» **Work task**
Using the data below, output the first line and every line after it up to and including the line containing "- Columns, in", exactly as written and with nothing added.
§ §
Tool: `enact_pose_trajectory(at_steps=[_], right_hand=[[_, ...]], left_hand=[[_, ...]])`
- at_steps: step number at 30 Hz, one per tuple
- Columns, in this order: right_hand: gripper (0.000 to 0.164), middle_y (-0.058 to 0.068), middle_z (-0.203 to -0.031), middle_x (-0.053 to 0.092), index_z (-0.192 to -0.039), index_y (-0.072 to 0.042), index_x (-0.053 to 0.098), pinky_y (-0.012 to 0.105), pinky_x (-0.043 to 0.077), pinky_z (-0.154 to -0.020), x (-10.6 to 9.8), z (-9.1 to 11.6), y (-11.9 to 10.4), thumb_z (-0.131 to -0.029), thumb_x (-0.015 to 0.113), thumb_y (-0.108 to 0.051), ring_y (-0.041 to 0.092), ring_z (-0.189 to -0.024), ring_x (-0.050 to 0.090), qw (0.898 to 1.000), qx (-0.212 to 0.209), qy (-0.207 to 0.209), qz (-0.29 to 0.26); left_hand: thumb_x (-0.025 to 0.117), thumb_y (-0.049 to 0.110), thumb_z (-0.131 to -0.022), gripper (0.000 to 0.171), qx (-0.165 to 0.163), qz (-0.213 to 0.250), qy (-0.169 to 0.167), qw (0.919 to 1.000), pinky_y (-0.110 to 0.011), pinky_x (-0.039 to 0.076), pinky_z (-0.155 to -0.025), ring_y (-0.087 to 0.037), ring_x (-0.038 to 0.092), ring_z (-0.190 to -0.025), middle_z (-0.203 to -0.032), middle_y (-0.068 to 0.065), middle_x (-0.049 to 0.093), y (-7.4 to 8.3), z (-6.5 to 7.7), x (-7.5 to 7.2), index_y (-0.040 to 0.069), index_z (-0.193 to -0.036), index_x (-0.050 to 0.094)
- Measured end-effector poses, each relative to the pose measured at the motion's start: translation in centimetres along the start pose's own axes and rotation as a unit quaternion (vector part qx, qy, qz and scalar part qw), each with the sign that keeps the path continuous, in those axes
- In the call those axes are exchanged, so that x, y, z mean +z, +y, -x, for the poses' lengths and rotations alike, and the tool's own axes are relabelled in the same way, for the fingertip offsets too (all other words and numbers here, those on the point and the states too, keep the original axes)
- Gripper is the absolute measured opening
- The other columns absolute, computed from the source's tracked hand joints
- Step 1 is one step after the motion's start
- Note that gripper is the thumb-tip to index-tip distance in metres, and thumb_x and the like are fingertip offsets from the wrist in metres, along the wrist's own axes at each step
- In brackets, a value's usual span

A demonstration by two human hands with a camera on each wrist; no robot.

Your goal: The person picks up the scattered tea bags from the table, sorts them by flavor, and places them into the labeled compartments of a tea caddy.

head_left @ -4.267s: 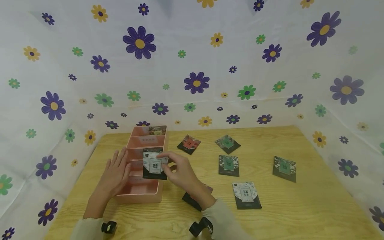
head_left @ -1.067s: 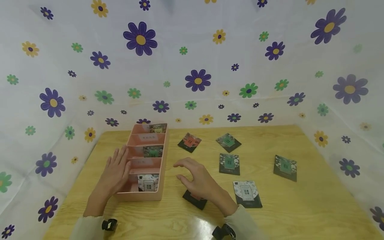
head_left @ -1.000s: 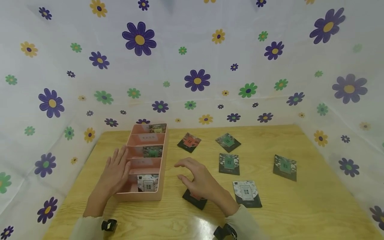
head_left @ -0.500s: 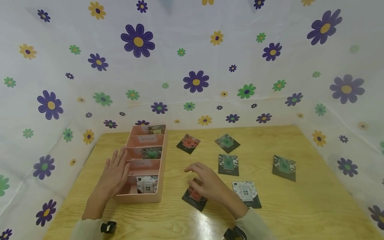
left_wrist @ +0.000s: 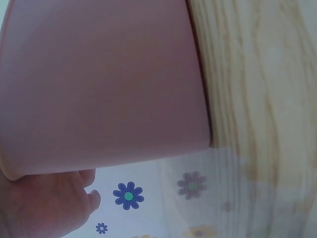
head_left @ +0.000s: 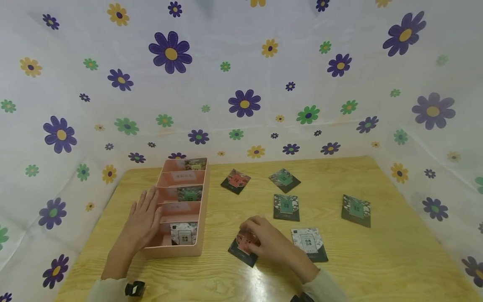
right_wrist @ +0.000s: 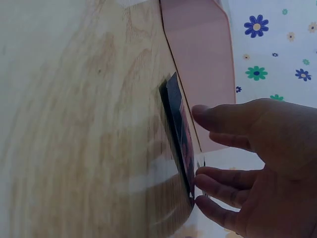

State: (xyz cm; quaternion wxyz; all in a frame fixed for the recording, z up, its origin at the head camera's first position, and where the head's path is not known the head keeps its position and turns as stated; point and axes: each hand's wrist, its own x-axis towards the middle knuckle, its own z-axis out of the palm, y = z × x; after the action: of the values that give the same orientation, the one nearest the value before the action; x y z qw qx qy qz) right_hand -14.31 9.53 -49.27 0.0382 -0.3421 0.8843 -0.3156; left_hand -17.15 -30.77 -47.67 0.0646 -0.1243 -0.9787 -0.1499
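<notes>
In the head view, my left hand [head_left: 141, 220] rests with straight fingers along the left side of a pink compartment box [head_left: 171, 251]. My right hand [head_left: 271, 241] is over a dark tea packet with a red label [head_left: 244, 256], which lies flat on the table right of the box. The right wrist view shows the fingertips at the edge of this packet [right_wrist: 173, 101], with the thumb apart from them above its face. A white tea packet [head_left: 184, 235] leans in the box's front compartment, and a green-labelled one [head_left: 190, 194] stands in the middle compartment.
Another packet [head_left: 195, 164] sits in the box's back compartment. On the wooden table [head_left: 339, 268] lie a red-labelled packet [head_left: 235, 181], a white one [head_left: 309, 243] and several green-labelled ones [head_left: 286, 207]. Flower-printed cloth [head_left: 211, 84] encloses the back and sides.
The white packet, earlier held by the right hand over the box, now sits in its front compartment. The right hand has moved right and nearer, down to the red-labelled packet. The left hand stays put.
</notes>
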Motion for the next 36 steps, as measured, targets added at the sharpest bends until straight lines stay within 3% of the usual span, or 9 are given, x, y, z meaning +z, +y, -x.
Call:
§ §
» **Solved exercise**
Tool: `enact_pose_trajectory(at_steps=[_], right_hand=[[_, ...]], left_hand=[[_, ...]])`
- at_steps: step number at 30 Hz, one per tuple
- Columns, in this order: right_hand: gripper (0.000 to 0.164), middle_y (-0.058 to 0.068), middle_z (-0.203 to -0.031), middle_x (-0.053 to 0.092), index_z (-0.192 to -0.039), index_y (-0.072 to 0.042), index_x (-0.053 to 0.098), pinky_y (-0.012 to 0.105), pinky_x (-0.043 to 0.077), pinky_z (-0.154 to -0.020), x (-10.6 to 9.8), z (-9.1 to 11.6), y (-11.9 to 10.4), thumb_z (-0.131 to -0.029), thumb_x (-0.015 to 0.113), thumb_y (-0.108 to 0.051), ring_y (-0.041 to 0.092), ring_z (-0.189 to -0.024), ring_x (-0.050 to 0.090), qw (0.898 to 1.000), qx (-0.212 to 0.209), qy (-0.207 to 0.209), qz (-0.29 to 0.26); left_hand: thumb_x (-0.025 to 0.117), thumb_y (-0.049 to 0.110), thumb_z (-0.131 to -0.022), gripper (0.000 to 0.171), qx (-0.165 to 0.163), qz (-0.213 to 0.250), qy (-0.169 to 0.167), qw (0.919 to 1.000), pinky_y (-0.110 to 0.011), pinky_x (-0.039 to 0.076), pinky_z (-0.155 to -0.025), ring_y (-0.087 to 0.037), ring_x (-0.038 to 0.092), ring_z (-0.190 to -0.025), middle_z (-0.203 to -0.032), middle_y (-0.068 to 0.065), middle_x (-0.049 to 0.093), y (-7.4 to 8.3), z (-6.5 to 7.7), x (-7.5 to 7.2), index_y (-0.040 to 0.069), index_z (-0.193 to -0.036), index_x (-0.050 to 0.094)

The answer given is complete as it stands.